Валентин Антонов, сентябрь 2006 года
Для венгерского писателя быть переведённым на русский язык — большое событие. Вы это поймёте, если вспомните, что во всём огромном мире венгерским языком владеет лишь около пятнадцати миллионов человек. Наш язык — прекрасный, но доступный, увы, столь немногим — крайне ограничивает радиус действия нашей литературы. Окном в мировую литературу, с тех пор как существует венгерская литература, был для нас перевод: мы переводили на родной язык всё самое ценное, от античности до наших дней. Сами же, чтобы выйти к миру, располагали вместо двери разве что узенькой щёлкой. Дверь перед венгерской литературой распахнуло социалистическое содружество, точнее — русский язык. Язык международный. Один из официальных языков межнационального общения и в то же время — что в данном случае ещё важнее — литературный международный язык, поколениями великих русских поэтов и прозаиков отшлифованный до совершенства. Поэтому перевод на русский язык произведения венгерского автора означает не только тираж, многократно превышающий тиражи, возможные у нас, — благодаря русскому языку это произведение становится литературным явлением в любом уголке земного шара.
Нужны ли слова, чтобы объяснить, с каким волнением выхожу я к этой поистине необъятной аудитории?

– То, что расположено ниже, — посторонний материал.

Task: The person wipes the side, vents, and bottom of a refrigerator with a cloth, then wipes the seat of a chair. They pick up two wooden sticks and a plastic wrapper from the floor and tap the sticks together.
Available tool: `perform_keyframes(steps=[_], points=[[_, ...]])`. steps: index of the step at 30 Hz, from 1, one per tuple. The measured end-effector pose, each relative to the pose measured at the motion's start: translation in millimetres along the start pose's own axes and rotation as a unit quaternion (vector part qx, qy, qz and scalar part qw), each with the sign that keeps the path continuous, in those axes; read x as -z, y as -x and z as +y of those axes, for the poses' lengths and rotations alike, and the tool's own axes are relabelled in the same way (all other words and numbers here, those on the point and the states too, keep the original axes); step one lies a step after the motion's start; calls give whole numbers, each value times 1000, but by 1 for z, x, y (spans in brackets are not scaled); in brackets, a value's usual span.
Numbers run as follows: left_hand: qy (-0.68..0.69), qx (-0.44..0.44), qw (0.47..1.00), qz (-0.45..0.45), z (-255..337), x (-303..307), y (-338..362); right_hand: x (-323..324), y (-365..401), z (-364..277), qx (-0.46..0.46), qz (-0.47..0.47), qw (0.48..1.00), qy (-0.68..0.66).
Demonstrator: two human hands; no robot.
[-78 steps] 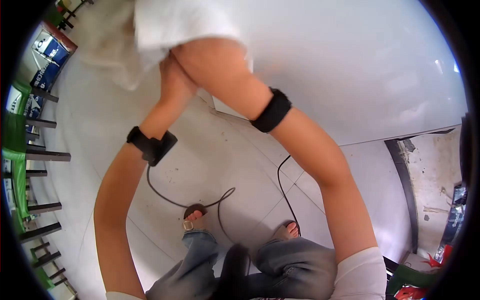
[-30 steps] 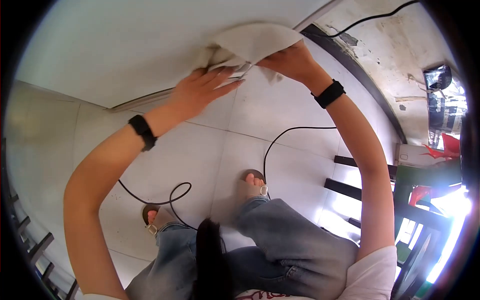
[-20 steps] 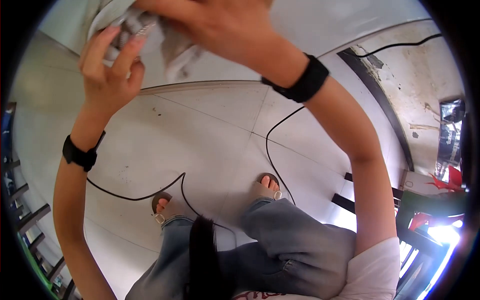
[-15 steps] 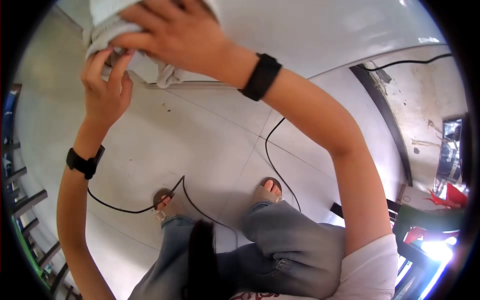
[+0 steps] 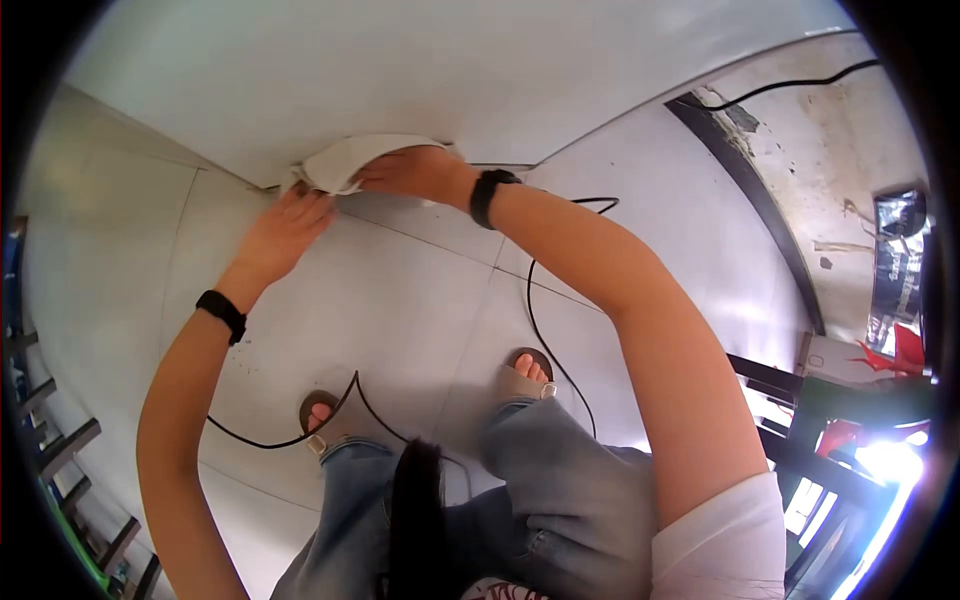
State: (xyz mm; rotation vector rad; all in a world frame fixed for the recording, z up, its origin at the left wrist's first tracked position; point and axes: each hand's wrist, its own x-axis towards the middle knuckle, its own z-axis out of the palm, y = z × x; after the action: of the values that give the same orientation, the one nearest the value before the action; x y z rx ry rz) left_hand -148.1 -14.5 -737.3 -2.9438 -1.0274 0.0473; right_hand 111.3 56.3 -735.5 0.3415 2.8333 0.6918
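Note:
A white cloth [image 5: 350, 158], folded and bunched, rests against the lower edge of a large glossy white panel [image 5: 380, 70]. My right hand [image 5: 415, 175] holds the cloth from its right side, with the fingertips tucked under a fold. At the cloth's left end, my left hand [image 5: 290, 225] has its curled fingers gripping the corner; the fingertips are partly hidden. Both wrists wear black bands.
A black cable [image 5: 540, 310] loops over the tiled floor [image 5: 420, 300] around my feet. Dark slatted furniture [image 5: 70, 440] stands at the left. To the right are a stained wall [image 5: 810, 190], another black cable [image 5: 790, 90] and a red item [image 5: 900, 350].
Both hands and the cloth have moved down and right in view, to the panel's lower edge. The cloth looks flatter, and more of the panel shows above it.

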Motion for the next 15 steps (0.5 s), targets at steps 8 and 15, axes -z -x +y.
perform_keyframes(steps=[8, 15], points=[[-137, -178, 972, 65, 48, 16, -130, -11, 160, 26, -41, 9, 997, 71], [175, -193, 927, 272, 120, 51, -203, 103, 240, 14, -336, 104, 903, -247]])
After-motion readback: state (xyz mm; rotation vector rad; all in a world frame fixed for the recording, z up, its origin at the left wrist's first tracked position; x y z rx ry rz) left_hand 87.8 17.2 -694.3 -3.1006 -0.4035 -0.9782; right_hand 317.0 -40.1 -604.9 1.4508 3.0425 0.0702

Моё волнение тем больше, что из всех моих произведений я люблю этот роман особенно. В каком-то смысле он стал квинтэссенцией всех моих раздумий и творческих устремлений. И, помимо прочего, присущая мне склонность к иронии нашла в нём естественный выход: «рационалистический» анализ мифов и легенд как реально существовавшей действительности предоставлял к тому неограниченные возможности. В стране Гоголя, думается мне, эта ирония полюбится читателям. Что же до меня, то я пользуюсь ею не только ради вящей «занимательности» (которая, впрочем, тоже важный фактор) — я убеждён, что ироническая интонация способна придать особенную значимость и действенную силу серьёзному содержанию произведения. А в «Прометее», по замыслу моему, сказка повествует о вещах весьма серьёзных.
На моей родине меня знают как писателя современной, злободневной тематики. Поэтому моё обращение к событиям далёкой древности поначалу было встречено с некоторым недоумением. Микены бронзового века — да ещё бог в главной роли! (Или — полубог? Ведь очень возможно, что на самом-то деле главный герой здесь Геракл, а не Прометей…) Но вскоре критика — к искренней моей радости — единодушно заговорила об актуальности, о сегодняшности романа. И, надеюсь, не только из-за шутливых моих отступлений и ссылок, но прежде всего потому, что актуальны и сегодняшни те моральные и философские проблемы, которые я исследую. Добавлю только, что не один злободневный вопрос прояснил для себя, работая над «Загадкой Прометея». (Очевидно, я не рождён «чистым теоретиком»: явления, доступные воображению и чувству, говорят мне больше, чем отвлечённые категории. Но ведь это свойственно, пожалуй, многим, очень многим.)
Я писатель и потому не стану отпираться: конечно, я жажду успеха. И тоже хочу, насколько возможно, доступными мне средствами внести свою скромную лепту в улучшение, совершенствование жизни на земле. Достигнуть же этого я смогу лишь в том случае, если читателю по душе придётся мною написанное, если он пойдёт со мной «рука об руку». Да послужит это оправданием моему тщеславию!
Итак, мой «Прометей» входит сейчас в ту дверь, что отворяет перед ним русский язык. Что мне остаётся? Я закрываю глаза и, затаив дыхание, жду, как-то он будет принят. Поручаю себя доброжелательности читателя.